The scheme was devised by C. Y. O'Connor who oversaw its design and most of the construction project. Although supported by Premier Forrest, O'Connor had to deal with widespread criticism and derision from members of the Western Australian Parliament as well as the local press based on a belief that scope of the engineering task was too great and that it would never work. There was also a concern that the gold discoveries would soon dry up and the state would be left with a significant debt to repay but little or no commerce to support it.
O'Connor committed suicide in March 1902 less than 12 months before the final commissioning of the pipeline. Lady Forrest officially started the pumping machinery at Pumping Station number one on the 22 January, and on 24 January 1903 water flowed into the Mt Charlotte Reservoir at Kalgoorlie. O'Connors' engineer-in-chief, C. S. R. Palmer took over the project after his death, seeing it through to its successful completion. The government conducted an inquiry into the scheme and found no basis for the press accusations of corruption or misdemeanours on the part of O'Connor.

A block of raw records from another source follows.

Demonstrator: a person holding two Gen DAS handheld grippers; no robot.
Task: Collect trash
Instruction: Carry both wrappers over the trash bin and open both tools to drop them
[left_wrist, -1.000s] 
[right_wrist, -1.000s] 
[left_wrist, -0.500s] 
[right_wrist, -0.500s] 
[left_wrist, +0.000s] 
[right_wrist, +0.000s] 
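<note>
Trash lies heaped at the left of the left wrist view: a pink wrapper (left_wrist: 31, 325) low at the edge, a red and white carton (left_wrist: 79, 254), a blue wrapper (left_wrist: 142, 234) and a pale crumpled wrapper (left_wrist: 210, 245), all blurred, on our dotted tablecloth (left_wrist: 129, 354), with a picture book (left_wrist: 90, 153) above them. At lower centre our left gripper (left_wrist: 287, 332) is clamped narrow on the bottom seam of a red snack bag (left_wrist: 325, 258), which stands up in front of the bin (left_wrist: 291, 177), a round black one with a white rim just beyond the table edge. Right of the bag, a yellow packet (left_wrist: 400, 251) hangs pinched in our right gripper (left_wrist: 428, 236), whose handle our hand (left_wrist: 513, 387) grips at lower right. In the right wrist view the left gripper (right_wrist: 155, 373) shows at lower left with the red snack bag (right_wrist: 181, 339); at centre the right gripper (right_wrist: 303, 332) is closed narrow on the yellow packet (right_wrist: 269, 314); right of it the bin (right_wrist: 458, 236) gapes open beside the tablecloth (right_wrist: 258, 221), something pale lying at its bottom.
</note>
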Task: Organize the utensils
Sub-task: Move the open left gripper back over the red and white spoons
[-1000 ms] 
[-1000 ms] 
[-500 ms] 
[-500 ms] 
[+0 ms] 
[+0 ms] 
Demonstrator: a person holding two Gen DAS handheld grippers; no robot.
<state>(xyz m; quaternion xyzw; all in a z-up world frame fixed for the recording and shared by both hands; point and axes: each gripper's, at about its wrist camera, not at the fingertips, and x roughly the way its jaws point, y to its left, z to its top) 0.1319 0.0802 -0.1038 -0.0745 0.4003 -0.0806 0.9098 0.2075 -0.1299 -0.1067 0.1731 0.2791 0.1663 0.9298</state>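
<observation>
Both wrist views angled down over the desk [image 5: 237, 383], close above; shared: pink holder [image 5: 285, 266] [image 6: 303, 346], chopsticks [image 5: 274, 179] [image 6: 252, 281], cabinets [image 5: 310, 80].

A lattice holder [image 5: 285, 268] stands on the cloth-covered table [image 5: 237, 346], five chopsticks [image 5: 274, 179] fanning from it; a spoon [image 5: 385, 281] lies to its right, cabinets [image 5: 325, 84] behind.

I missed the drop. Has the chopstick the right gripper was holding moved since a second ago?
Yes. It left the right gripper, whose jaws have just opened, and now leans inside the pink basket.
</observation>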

The pipes were manufactured locally from flat steel sheets imported from Germany and the United States that were pressed into upper and lower halves that were then welded together to form a finished pipe. (No technology was available in those days that allowed for the manufacture of a pipe of this size - 76cm in diameter) Mephan Ferguson was awarded the first manufacturing contract and built a fabrication plant at Falkirk (now known as the Perth suburb of Maylands ) to produce half of the 60,000 pipes required. Hoskins Engineering established a factory near Midland Junction (now known simply as Midland ) to produce the other half. When built, the pipeline was the longest fresh-water pipeline in the world.
This is a section of the original pipe. The lines along its length are the joints of the upper and lower halves. A lot of the pipe has been replaced and is now being placed underground to keep the water cool. This had also been done originally, but too many invisible leaks forced the pipe to be placed above ground for better control of leakage.
The pipeline ran alongside the route of the earlier route of the Eastern Railway and the Eastern Goldfields Railway for parts of its route, so that the railway service and the pipeline had an interdependence through the sparsely populated wilderness. The scheme required significant infrastructure in power generation to support the pumping stations. Communities oriented to its management grew up along the route. The pipeline continues to operate today, supplying water to over 100,000 people in over 33,000 households as well as mines, farms and other enterprises.